Records supplied:
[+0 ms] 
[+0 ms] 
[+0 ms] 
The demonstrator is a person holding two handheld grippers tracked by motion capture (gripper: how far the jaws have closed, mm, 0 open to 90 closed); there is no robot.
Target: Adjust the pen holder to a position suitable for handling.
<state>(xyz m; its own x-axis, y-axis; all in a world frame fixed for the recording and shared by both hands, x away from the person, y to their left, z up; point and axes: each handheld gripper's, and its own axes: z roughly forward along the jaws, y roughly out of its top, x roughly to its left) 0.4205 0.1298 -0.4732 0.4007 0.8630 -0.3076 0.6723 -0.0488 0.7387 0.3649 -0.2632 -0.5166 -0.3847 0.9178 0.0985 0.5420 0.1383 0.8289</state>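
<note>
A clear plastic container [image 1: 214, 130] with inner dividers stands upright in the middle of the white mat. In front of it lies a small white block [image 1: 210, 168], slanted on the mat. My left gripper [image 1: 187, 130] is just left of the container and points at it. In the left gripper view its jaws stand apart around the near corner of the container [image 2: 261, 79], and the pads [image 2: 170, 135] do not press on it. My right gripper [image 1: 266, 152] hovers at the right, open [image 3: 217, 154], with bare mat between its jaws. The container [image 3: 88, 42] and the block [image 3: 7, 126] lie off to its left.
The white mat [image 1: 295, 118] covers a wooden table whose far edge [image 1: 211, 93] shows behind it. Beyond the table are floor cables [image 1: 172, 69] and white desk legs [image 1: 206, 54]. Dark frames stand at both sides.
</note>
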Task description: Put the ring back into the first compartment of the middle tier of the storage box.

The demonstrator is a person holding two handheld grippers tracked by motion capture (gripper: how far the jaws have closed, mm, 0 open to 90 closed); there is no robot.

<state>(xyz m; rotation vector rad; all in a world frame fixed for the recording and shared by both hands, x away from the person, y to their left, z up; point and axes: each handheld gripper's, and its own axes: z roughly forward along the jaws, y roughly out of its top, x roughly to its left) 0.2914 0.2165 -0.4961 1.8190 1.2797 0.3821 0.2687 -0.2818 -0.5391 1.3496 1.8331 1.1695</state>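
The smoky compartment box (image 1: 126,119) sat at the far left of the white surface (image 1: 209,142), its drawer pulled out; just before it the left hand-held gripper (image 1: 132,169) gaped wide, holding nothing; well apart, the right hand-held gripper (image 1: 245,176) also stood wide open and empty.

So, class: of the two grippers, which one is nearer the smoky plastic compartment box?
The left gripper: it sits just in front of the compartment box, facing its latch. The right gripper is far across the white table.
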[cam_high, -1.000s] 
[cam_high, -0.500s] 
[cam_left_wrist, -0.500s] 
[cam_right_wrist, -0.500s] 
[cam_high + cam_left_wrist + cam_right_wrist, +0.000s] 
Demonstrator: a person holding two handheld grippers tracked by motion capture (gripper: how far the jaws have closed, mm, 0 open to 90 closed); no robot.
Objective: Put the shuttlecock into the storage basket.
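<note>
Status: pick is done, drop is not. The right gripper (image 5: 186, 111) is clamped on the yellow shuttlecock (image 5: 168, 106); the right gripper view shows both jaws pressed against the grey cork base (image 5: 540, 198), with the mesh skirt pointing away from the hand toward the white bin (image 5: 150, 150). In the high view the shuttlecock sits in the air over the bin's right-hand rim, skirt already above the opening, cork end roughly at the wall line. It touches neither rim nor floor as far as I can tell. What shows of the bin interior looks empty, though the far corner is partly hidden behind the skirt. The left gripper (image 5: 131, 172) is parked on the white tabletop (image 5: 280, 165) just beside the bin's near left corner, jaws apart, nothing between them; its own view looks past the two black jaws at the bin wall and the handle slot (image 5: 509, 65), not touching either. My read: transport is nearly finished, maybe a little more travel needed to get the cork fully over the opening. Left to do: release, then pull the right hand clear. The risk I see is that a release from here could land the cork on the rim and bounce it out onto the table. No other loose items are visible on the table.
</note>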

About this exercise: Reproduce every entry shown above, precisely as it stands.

Task solution:
[+0 ms] 
[+0 ms] 
[+0 ms] 
The demonstrator is a person holding two handheld grippers tracked by motion capture (gripper: how far the jaws have closed, mm, 0 open to 90 closed); there is no robot.
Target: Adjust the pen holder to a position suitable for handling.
<state>(xyz m; its own x-axis, y-axis; all in a world frame fixed for the recording and shared by both hands, x away from the person, y to their left, z up; point and axes: each handheld gripper's, and its own axes: z roughly forward along the jaws, y roughly out of its top, x roughly to its left) 0.4205 0.1298 -0.4732 0.4007 0.8630 -0.3076 0.6723 -0.0488 0.7387 0.3649 -0.2632 -0.5166 -0.3847 0.9178 0.0985 0.5420 0.1383 0.8289</state>
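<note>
A clear plastic container [image 1: 214, 130] with inner dividers stands upright in the middle of the white mat. In front of it lies a small white block [image 1: 210, 168], slanted on the mat. My left gripper [image 1: 187, 130] is just left of the container and points at it. In the left gripper view its jaws stand apart around the near corner of the container [image 2: 261, 79], and the pads [image 2: 170, 135] do not press on it. My right gripper [image 1: 266, 152] hovers at the right, open [image 3: 217, 154], with bare mat between its jaws. The container [image 3: 88, 42] and the block [image 3: 7, 126] lie off to its left.
The white mat [image 1: 295, 118] covers a wooden table whose far edge [image 1: 211, 93] shows behind it. Beyond the table are floor cables [image 1: 172, 69] and white desk legs [image 1: 206, 54]. Dark frames stand at both sides.
</note>
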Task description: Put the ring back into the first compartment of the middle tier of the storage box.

The demonstrator is a person holding two handheld grippers tracked by motion capture (gripper: how far the jaws have closed, mm, 0 open to 90 closed); there is no robot.

<state>(xyz m; rotation vector rad; all in a world frame fixed for the recording and shared by both hands, x away from the person, y to their left, z up; point and axes: each handheld gripper's, and its own axes: z roughly forward along the jaws, y roughly out of its top, x roughly to its left) 0.2914 0.2165 -0.4961 1.8190 1.2797 0.3821 0.2687 -0.2818 -0.5391 1.3496 1.8331 1.1695</state>
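The smoky compartment box (image 1: 126,119) sat at the far left of the white surface (image 1: 209,142), its drawer pulled out; just before it the left hand-held gripper (image 1: 132,169) gaped wide, holding nothing; well apart, the right hand-held gripper (image 1: 245,176) also stood wide open and empty.

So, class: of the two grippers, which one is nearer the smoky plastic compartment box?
The left gripper: it sits just in front of the compartment box, facing its latch. The right gripper is far across the white table.
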[cam_high, -1.000s] 
[cam_high, -0.500s] 
[cam_left_wrist, -0.500s] 
[cam_right_wrist, -0.500s] 
[cam_high + cam_left_wrist + cam_right_wrist, +0.000s] 
Demonstrator: a person holding two handheld grippers tracked by motion capture (gripper: how far the jaws have closed, mm, 0 open to 90 closed); no robot.
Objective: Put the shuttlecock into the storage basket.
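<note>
Status: pick is done, drop is not. The right gripper (image 5: 186, 111) is clamped on the yellow shuttlecock (image 5: 168, 106); the right gripper view shows both jaws pressed against the grey cork base (image 5: 540, 198), with the mesh skirt pointing away from the hand toward the white bin (image 5: 150, 150). In the high view the shuttlecock sits in the air over the bin's right-hand rim, skirt already above the opening, cork end roughly at the wall line. It touches neither rim nor floor as far as I can tell. What shows of the bin interior looks empty, though the far corner is partly hidden behind the skirt. The left gripper (image 5: 131, 172) is parked on the white tabletop (image 5: 280, 165) just beside the bin's near left corner, jaws apart, nothing between them; its own view looks past the two black jaws at the bin wall and the handle slot (image 5: 509, 65), not touching either. My read: transport is nearly finished, maybe a little more travel needed to get the cork fully over the opening. Left to do: release, then pull the right hand clear. The risk I see is that a release from here could land the cork on the rim and bounce it out onto the table. No other loose items are visible on the table.
</note>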

That completes the exercise.